I think that if you remove "--destination-port" and set "--to-destination" only to an IP address it might work. I haven tested it though. 

At home I only need a couple of ports being redirected.

You might need to experiment a bit or even compile a new kernel to get that code working. That line is working on my server - slackware 12.2, iptables v1.4.2, Linux whitestar 2.6.32.8. 

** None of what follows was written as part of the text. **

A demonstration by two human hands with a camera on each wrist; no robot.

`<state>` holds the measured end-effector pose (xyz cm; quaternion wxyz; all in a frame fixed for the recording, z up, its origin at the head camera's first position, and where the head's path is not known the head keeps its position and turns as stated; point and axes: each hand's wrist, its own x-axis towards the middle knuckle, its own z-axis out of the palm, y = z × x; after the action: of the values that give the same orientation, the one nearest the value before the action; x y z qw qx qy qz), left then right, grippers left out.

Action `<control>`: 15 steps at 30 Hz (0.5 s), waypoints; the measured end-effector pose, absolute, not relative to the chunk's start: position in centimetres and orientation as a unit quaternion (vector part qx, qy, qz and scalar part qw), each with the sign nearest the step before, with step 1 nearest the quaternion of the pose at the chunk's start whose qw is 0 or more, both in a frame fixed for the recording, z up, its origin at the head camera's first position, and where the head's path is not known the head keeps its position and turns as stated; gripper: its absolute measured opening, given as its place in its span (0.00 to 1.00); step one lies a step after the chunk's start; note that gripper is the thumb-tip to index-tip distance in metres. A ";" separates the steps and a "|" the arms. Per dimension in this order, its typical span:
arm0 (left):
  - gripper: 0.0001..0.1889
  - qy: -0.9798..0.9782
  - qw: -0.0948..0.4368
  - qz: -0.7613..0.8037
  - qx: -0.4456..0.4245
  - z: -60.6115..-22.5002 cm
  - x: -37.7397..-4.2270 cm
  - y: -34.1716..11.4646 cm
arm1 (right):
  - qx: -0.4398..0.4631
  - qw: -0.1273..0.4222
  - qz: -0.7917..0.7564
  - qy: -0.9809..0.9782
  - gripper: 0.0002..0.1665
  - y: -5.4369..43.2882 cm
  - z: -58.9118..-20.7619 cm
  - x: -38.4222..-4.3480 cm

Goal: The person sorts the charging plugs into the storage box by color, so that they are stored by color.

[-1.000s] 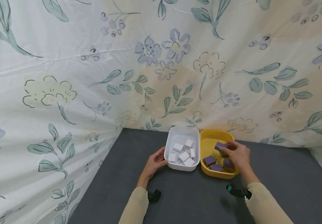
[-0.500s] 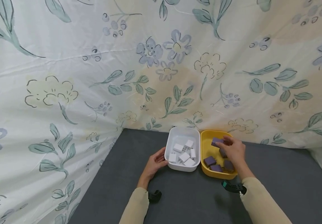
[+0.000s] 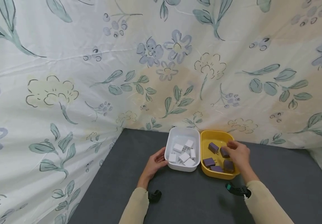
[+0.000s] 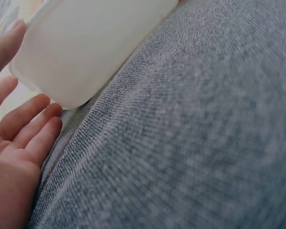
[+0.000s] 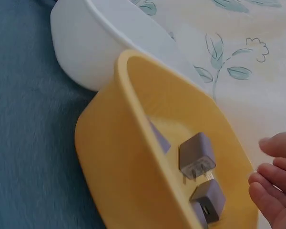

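My left hand (image 3: 153, 164) rests against the left side of the white bin (image 3: 182, 168), its fingers relaxed in the left wrist view. White charger plugs (image 3: 184, 157) lie loose inside that bin. Right beside it stands a yellow bin (image 3: 217, 175) with several purple charger plugs in it. One purple charger plug (image 3: 213, 147) lies toward the back, prongs facing right. My right hand (image 3: 239, 154) hovers over the yellow bin's right side, near another purple charger plug (image 3: 224, 151). In the right wrist view its fingers (image 5: 271, 183) are loosely bent and hold nothing.
Both bins stand on a dark grey cloth-covered table (image 3: 189, 199), close to its back edge. Behind them hangs a floral fabric sheet (image 3: 161, 93), which also runs along the left side. A black band (image 3: 238, 189) is on the right wrist.
My right hand carried a purple charger plug toward the back of the yellow bin and let go of it there. The hand then moved back to the right. My left hand stayed put.
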<state>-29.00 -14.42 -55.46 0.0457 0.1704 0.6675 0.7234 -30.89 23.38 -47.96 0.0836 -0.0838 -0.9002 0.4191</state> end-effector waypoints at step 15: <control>0.31 0.767 -0.040 0.630 0.116 -54.6 -30.7 -11.9 | 0.075 0.130 0.235 -0.960 0.17 26.6 -45.9 -30.7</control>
<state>-30.69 -11.88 -54.63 -0.0400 0.1155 0.7666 0.6304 -30.75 26.59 -45.93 0.1296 0.0749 -0.9603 0.2354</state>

Hope this helps somebody  :Smile: 

----------

## Hu

 *tftd wrote:*   

> This will work:
> 
> Hope this helps somebody 

 Setting aside that you woke up a thread that was dormant for more than four months, your proposed solution does not work because the proposed problem cannot be solved purely in iptables.  The commands you gave will execute successfully, but will not achieve the goal specified by the original poster.  His request was to have two or more DNS A records that point to the same IP address and to have iptables treat the incoming connection differently depending upon which A record was used to find the server's address.  This is impossible because TCP/IP does not provide a way for the client to specify what DNS A record (if any) it used to find the server.  Higher level protocols, such as HTTP, allow clients to pass along this information, but iptables must make a decision long before the higher level protocol has sent that information.  Thus, the vhost approach that he indicated he would pursue is necessary, since that decision can be deferred until the HTTP transaction has sent which hostname was used.

----------